What is needed:
From the entries below, please output exactly the lines starting at the one containing "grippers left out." and ending at the one containing "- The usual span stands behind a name", both included.

===

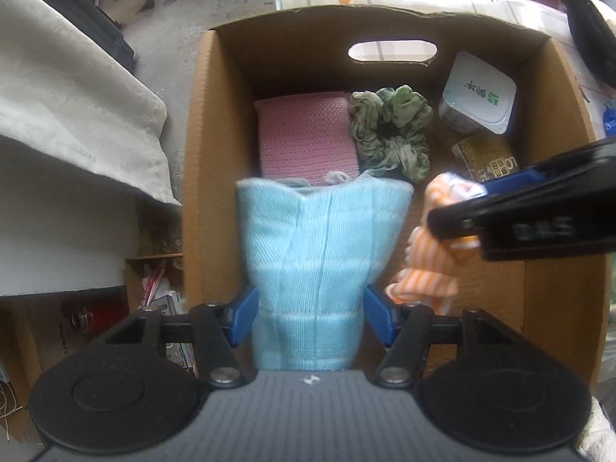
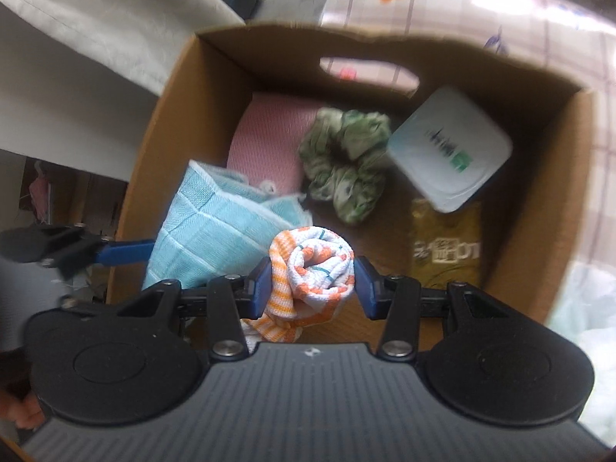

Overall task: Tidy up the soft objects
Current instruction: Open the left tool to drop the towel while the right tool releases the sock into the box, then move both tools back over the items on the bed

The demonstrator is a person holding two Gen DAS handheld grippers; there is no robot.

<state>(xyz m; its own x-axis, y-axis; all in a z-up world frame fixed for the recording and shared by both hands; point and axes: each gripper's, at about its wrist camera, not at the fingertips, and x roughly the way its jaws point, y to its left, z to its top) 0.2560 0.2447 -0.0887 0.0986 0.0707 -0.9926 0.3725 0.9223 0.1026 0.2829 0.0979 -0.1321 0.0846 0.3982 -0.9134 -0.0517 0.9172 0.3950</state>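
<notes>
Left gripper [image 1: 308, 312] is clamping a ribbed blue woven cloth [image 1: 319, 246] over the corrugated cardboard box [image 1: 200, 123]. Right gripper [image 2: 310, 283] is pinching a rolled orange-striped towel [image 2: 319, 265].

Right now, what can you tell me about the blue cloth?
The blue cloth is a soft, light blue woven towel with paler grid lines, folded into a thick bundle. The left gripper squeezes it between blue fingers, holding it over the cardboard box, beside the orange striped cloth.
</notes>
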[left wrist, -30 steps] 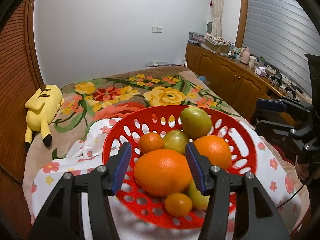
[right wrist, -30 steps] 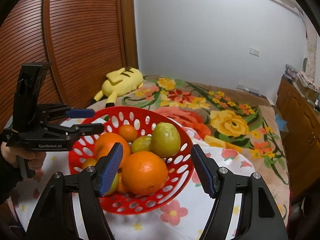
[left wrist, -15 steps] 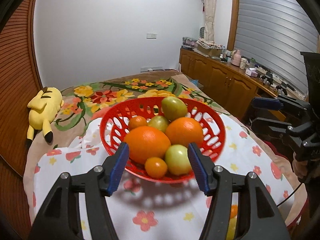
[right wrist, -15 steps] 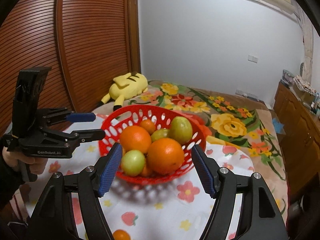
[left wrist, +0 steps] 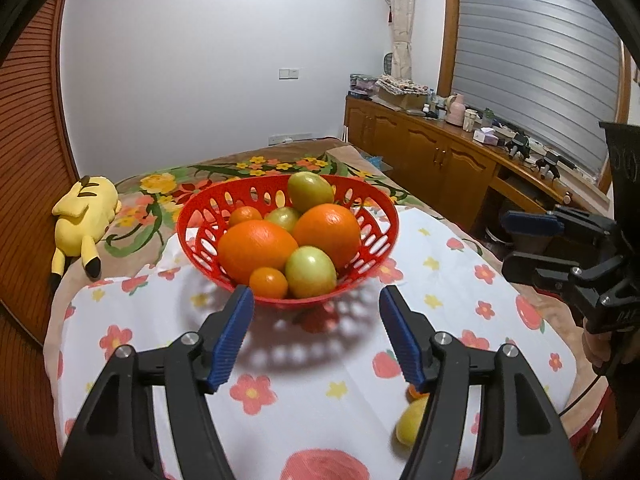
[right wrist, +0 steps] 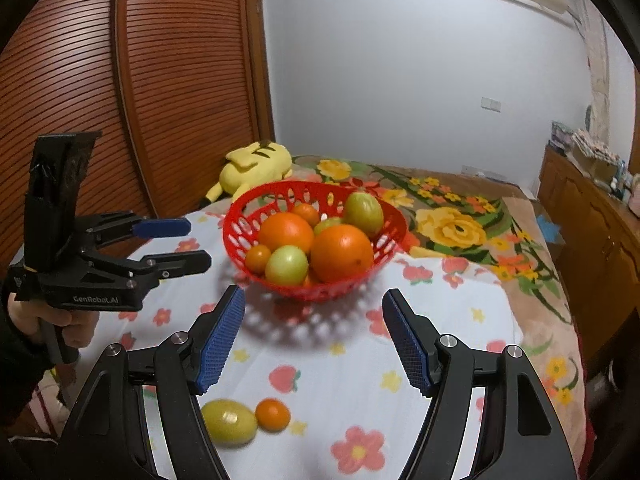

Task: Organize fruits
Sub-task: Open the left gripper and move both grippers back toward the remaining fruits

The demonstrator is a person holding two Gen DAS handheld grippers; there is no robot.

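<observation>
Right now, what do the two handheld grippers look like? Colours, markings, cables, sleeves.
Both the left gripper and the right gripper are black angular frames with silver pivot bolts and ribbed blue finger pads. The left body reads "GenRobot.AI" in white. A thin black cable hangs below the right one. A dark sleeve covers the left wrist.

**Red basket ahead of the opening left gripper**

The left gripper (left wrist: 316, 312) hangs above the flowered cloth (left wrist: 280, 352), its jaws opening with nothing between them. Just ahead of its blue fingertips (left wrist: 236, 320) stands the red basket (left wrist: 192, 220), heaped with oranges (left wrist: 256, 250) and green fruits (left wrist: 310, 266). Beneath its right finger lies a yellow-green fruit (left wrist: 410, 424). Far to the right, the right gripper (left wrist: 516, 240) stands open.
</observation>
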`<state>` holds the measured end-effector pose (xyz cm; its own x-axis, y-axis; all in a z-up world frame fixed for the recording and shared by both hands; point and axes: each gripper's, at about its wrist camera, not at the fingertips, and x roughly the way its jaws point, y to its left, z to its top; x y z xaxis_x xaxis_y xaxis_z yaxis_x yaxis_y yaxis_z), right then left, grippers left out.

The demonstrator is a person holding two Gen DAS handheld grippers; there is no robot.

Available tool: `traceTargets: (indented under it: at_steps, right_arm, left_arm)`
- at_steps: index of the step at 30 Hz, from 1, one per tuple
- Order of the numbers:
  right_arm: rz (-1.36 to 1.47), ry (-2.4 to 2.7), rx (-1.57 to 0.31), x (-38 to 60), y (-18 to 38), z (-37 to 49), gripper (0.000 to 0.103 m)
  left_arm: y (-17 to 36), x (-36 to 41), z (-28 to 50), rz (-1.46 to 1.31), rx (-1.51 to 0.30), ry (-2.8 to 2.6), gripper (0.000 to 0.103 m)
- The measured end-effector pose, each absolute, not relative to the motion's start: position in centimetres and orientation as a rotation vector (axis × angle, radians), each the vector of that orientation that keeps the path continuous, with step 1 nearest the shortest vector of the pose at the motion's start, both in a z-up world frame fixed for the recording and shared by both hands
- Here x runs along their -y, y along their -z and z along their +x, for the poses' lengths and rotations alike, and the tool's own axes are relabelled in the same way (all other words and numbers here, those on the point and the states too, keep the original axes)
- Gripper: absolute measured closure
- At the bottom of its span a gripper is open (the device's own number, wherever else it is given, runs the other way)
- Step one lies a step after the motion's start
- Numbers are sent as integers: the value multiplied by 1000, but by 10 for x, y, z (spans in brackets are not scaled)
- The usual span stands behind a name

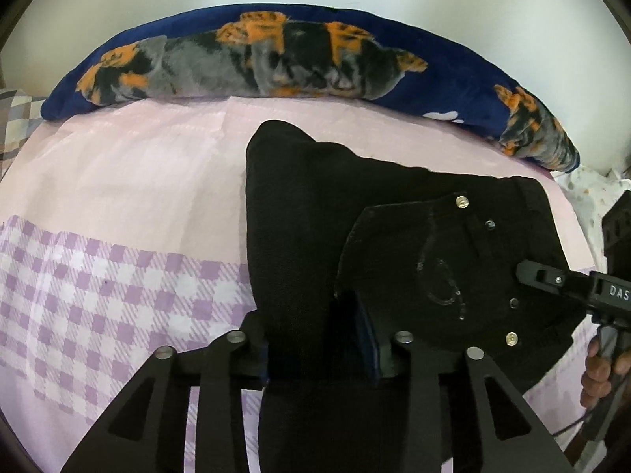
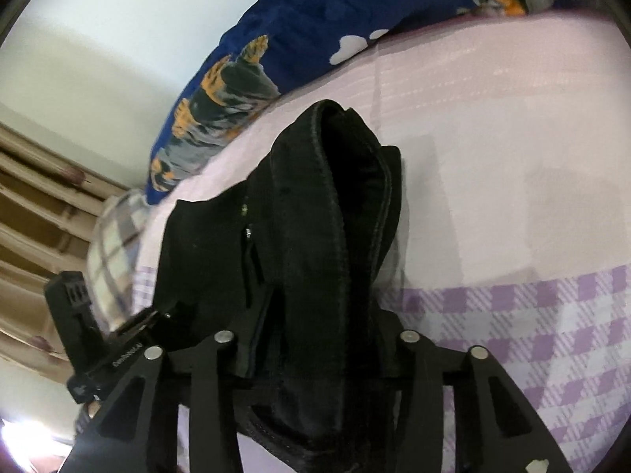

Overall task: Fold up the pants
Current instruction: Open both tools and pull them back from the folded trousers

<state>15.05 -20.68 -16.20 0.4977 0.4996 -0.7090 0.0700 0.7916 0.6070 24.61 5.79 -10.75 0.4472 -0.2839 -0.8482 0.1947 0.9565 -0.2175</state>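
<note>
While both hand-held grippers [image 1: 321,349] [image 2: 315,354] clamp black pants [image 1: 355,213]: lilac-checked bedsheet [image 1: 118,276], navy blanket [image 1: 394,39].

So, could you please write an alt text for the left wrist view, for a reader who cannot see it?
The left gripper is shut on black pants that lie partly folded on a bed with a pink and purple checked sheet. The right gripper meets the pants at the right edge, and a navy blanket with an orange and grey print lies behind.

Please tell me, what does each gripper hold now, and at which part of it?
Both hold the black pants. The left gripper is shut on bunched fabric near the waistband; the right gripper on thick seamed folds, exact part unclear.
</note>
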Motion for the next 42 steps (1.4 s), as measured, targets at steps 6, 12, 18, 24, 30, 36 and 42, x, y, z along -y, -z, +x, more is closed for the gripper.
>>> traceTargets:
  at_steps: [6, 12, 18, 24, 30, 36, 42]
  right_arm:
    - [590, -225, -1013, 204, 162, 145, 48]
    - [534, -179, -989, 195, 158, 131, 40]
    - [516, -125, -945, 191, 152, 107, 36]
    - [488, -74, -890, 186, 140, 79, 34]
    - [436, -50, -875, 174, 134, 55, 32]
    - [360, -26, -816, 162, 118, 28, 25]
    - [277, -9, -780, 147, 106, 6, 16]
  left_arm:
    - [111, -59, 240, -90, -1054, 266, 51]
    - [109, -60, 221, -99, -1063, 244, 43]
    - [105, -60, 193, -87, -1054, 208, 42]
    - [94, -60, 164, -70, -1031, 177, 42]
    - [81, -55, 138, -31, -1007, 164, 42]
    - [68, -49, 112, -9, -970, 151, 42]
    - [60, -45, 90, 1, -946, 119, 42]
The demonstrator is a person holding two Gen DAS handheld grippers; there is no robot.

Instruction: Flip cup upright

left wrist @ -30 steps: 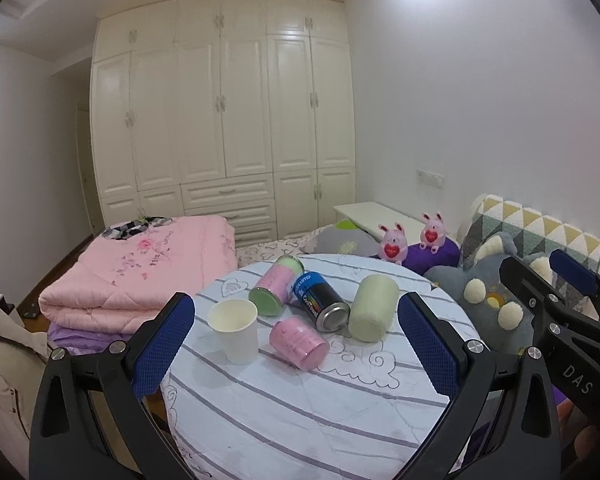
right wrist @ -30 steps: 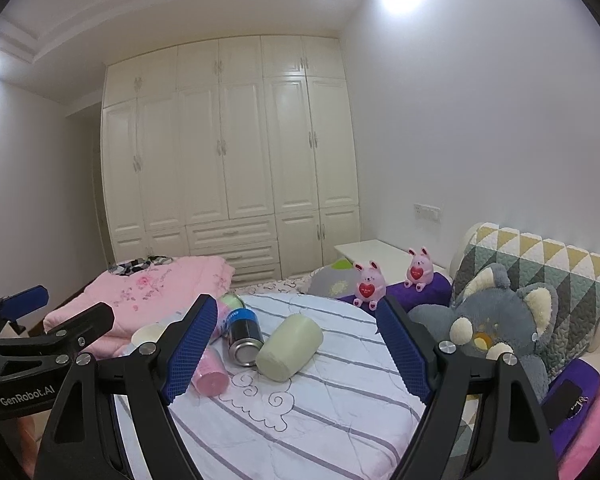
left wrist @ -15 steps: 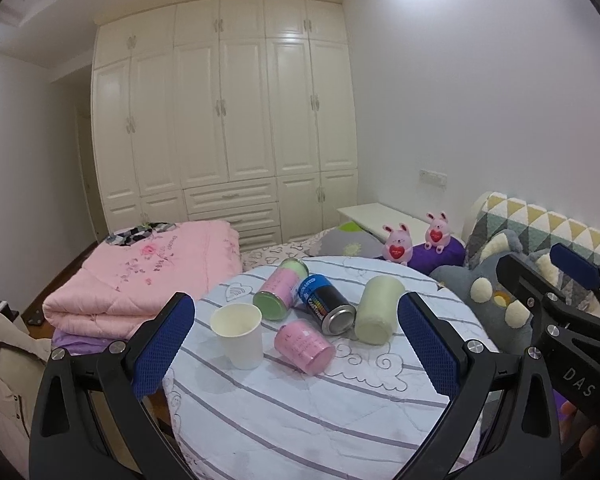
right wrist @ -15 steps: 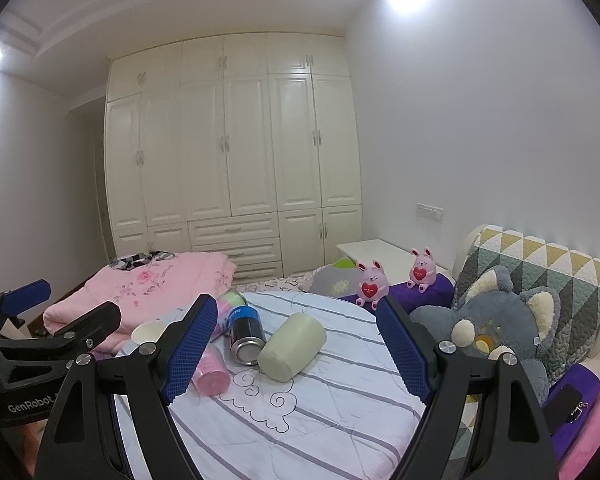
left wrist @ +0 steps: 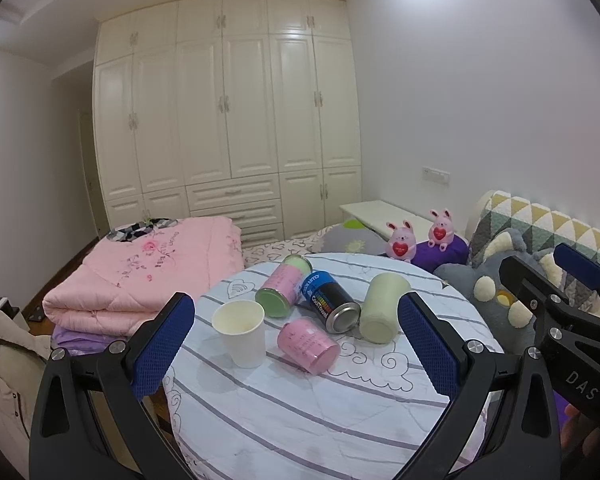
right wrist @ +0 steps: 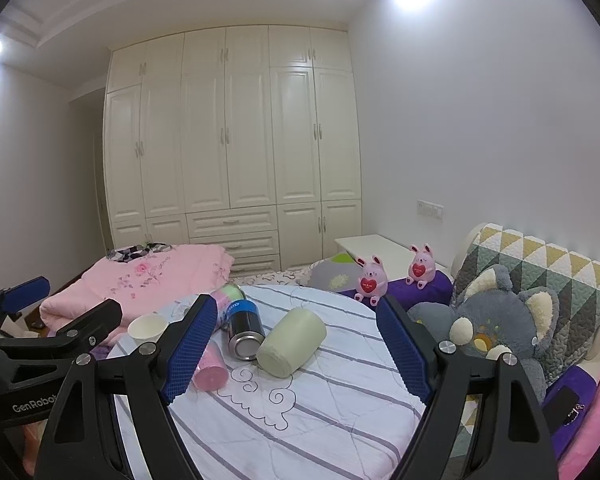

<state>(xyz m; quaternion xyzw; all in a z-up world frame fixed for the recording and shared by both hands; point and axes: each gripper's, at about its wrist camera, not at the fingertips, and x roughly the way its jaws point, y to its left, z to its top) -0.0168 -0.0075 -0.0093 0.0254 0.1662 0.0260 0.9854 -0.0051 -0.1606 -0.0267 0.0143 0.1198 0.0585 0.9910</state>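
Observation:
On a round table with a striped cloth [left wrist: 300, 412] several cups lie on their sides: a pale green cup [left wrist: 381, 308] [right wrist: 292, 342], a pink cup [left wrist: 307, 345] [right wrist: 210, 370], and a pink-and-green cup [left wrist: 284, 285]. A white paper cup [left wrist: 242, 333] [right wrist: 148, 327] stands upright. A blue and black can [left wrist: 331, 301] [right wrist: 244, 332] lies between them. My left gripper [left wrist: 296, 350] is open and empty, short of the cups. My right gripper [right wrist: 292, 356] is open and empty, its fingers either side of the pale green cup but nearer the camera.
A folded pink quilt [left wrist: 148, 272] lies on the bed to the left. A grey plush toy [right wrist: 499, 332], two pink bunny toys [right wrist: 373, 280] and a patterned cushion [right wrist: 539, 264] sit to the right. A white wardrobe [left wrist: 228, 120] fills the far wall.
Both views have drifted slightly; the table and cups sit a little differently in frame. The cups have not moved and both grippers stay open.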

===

Response below:
`<state>` holds the measured end-effector pose (xyz cm; its own x-axis, y-axis; all in a z-up world frame fixed for the recording and shared by both hands; point and axes: each gripper's, at about its wrist camera, not at the fingertips, and x roughly the way its jaws point, y to its left, z to its top; x y z xaxis_x xaxis_y xaxis_z yaxis_x yaxis_y yaxis_z), right then left, grippers left out.

The demonstrator is a person holding two Gen DAS handheld grippers; there is no robot.

Available tool: `traceTargets: (indented under it: at_steps, right_arm, left_arm)`
- at_steps: index of the step at 30 Hz, from 1, one per tuple
- Order of the numbers:
  right_arm: rz (-1.36 to 1.47), ry (-2.4 to 2.7), rx (-1.57 to 0.31), x (-38 to 60), y (-18 to 38), z (-37 to 49), gripper (0.000 to 0.103 m)
  left_arm: y (-17 to 36), x (-36 to 41), z (-28 to 50), rz (-1.46 to 1.31), rx (-1.51 to 0.30), ry (-2.8 to 2.6), gripper (0.000 to 0.103 m)
- The measured end-effector pose, each absolute, not relative to the motion's start: position in centimetres and orientation as a rotation vector (axis × angle, radians), each the vector of that orientation that keeps the path continuous, with step 1 nearest the shortest vector of the pose at the motion's start, both in a z-up world frame fixed for the recording and shared by both hands
- Here x runs along their -y, y along their -z and z along their +x, for the poses' lengths and rotations alike, and the tool's own axes are relabelled in the same way (all other words and numbers here, those on the point and the states too, keep the original axes)
- Gripper: absolute measured closure
- At the bottom of its span a gripper is open (the device's own number, wherever else it is given, runs the other way)
- Step one lies a step after the motion's start
- Numbers are sent as integers: the value multiplied by 1000, but by 10 for x, y, z (spans in brackets are not scaled)
- The usual span stands behind a name

The exercise contains nothing more.